Just checked again (not even incognito) and it's there.

Your privacy

By clicking “Accept all cookies”, you agree Stack Exchange can store cookies on your device and disclose information in accordance with our Cookie Policy.

Accept all cookies

Customize settings

They are the worst of any collection of sites I regularly use. They take up a quarter of the screen, refuse to remember your opt out choices from day to day, regardless of whether you are signed in or not, and don't respect your choice when you go between different StackExchange communities.

OK, so where is this education?

I've read this entire thread and I still don't know when I would need to prompt for cookies, or even if I need to prompt if I store everything serverside and id the visitors with a session token in URLs.

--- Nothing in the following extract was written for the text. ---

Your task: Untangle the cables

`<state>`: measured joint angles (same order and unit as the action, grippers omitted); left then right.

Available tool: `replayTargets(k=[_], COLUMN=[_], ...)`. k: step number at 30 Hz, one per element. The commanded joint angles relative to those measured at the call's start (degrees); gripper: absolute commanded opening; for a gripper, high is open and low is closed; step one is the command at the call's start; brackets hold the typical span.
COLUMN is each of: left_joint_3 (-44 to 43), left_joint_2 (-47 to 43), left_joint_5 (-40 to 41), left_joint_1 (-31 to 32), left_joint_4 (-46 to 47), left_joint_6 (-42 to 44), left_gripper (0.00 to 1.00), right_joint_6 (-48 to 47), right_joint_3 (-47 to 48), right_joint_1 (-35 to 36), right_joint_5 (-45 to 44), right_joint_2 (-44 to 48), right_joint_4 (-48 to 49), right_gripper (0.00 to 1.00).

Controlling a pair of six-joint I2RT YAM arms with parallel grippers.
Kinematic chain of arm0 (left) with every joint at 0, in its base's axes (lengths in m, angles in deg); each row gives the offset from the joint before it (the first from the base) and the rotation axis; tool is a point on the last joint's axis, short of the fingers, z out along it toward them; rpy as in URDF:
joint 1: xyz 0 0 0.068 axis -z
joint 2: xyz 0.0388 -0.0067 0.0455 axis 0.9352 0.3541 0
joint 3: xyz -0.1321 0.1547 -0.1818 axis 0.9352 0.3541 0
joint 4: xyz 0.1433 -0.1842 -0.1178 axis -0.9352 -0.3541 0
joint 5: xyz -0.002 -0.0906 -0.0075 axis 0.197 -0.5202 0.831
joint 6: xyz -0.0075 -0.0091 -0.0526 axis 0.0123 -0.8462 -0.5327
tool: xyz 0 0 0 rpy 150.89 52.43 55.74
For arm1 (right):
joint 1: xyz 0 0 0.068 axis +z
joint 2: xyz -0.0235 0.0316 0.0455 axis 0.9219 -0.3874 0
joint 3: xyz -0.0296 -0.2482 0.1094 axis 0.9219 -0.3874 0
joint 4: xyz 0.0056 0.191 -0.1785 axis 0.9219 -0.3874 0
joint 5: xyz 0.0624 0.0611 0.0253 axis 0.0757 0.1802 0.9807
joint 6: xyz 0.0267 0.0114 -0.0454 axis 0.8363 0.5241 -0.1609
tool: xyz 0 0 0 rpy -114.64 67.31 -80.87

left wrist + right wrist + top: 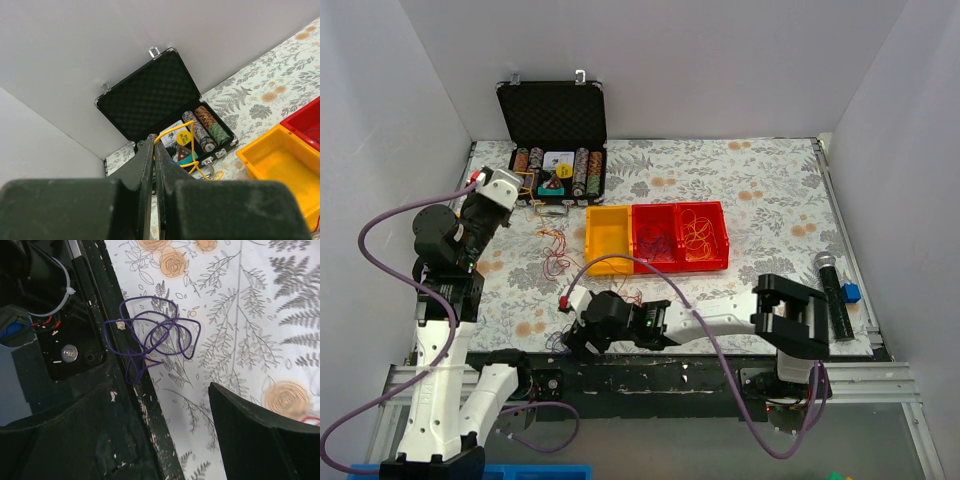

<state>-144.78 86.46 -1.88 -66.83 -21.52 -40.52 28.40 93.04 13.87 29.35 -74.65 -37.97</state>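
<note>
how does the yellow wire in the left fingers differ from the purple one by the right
The thin yellow wire is pinched in the shut left fingers, lifted; the thin purple wire lies loose at the edge of the table, right fingers open, not touching it. Yellow makes one arc; purple, several crossing loops. Both are thin.

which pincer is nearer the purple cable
Right. The right pincer is open just short of the purple cable; the left pincer is far off by the chip case, holding a yellow cable.
</note>
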Motion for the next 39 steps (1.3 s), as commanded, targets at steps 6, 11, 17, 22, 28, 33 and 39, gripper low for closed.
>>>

There is no easy-to-understand definitive answer for the common use cases.

> I've read this entire thread and I still don't know when I would need to prompt for cookies...

Well that's the problem, right there! You're reading random HN threads to get this information. Why not go to the source?


The law itself is fairly easy to read and understand if you're a software developer.


Here is what looks to be pretty respectable commentary on when it triggers. Essentially, if you collect any sort of personal data whatsoever: https://gdpr-info.eu/issues/personal-data/

If you store information that can identify the user, e.g. if you collate a user's IP address, you are almost certainly collecting personal data.

Don't, if you can help it. If you must, that same site has some general guidance on how to collect consent: https://gdpr-info.eu/issues/consent/

Read there more info on how to comply with the data collection. Essentially, if it is personal data, you must give the person informed control over their data, including the ability to withdraw consent at any time, in which case you must delete it.

  $ wc cookie-regs 
    4198  54871 354380 cookie-regs
54,000 words? Significant fines for non-compliance, even in the form of errors? And this is a legal spec, not a software spec, so there's no validating my implementation? And the terms are subject to possible change and different interpretations as one could get sued in any country?

Or just put up the cookie notice and not worry.

Dotan, I'm dropping into this thread after all that drama. I'm upset that you were insulted like that. That was unnecessary.

Anyway, if you feel the need to implement a cookie pop-up to feel safe, I get it.

The GDPR is really meant to protect users' rights to control their own data. If you implement that single principle in good faith, there won't be any gotcha moments where the EU cyber police fines you over some obscure clause in 50 thousand words of legalese.

It's really the people who ignore or circumvent that principle who will be crushed.

In my opinion, you will be serving your clients better if you take the time to understand the GDPR rather than annoying your client's users by cargo-culting UX from companies that are skirting or ignoring the law.

If you do want to cargo-cult anyway, you could do worse than to crib from the EU website itself. Just saying.


Thanks, but I don't mind the insult. Quite the opposite, I do think that those who display an inability or unwillingness to learn should be shunned from the profession. I should have invested the time to write a response that clarified my position that legal compliance should be taken liberally, rather than just declaring that I don't understand law.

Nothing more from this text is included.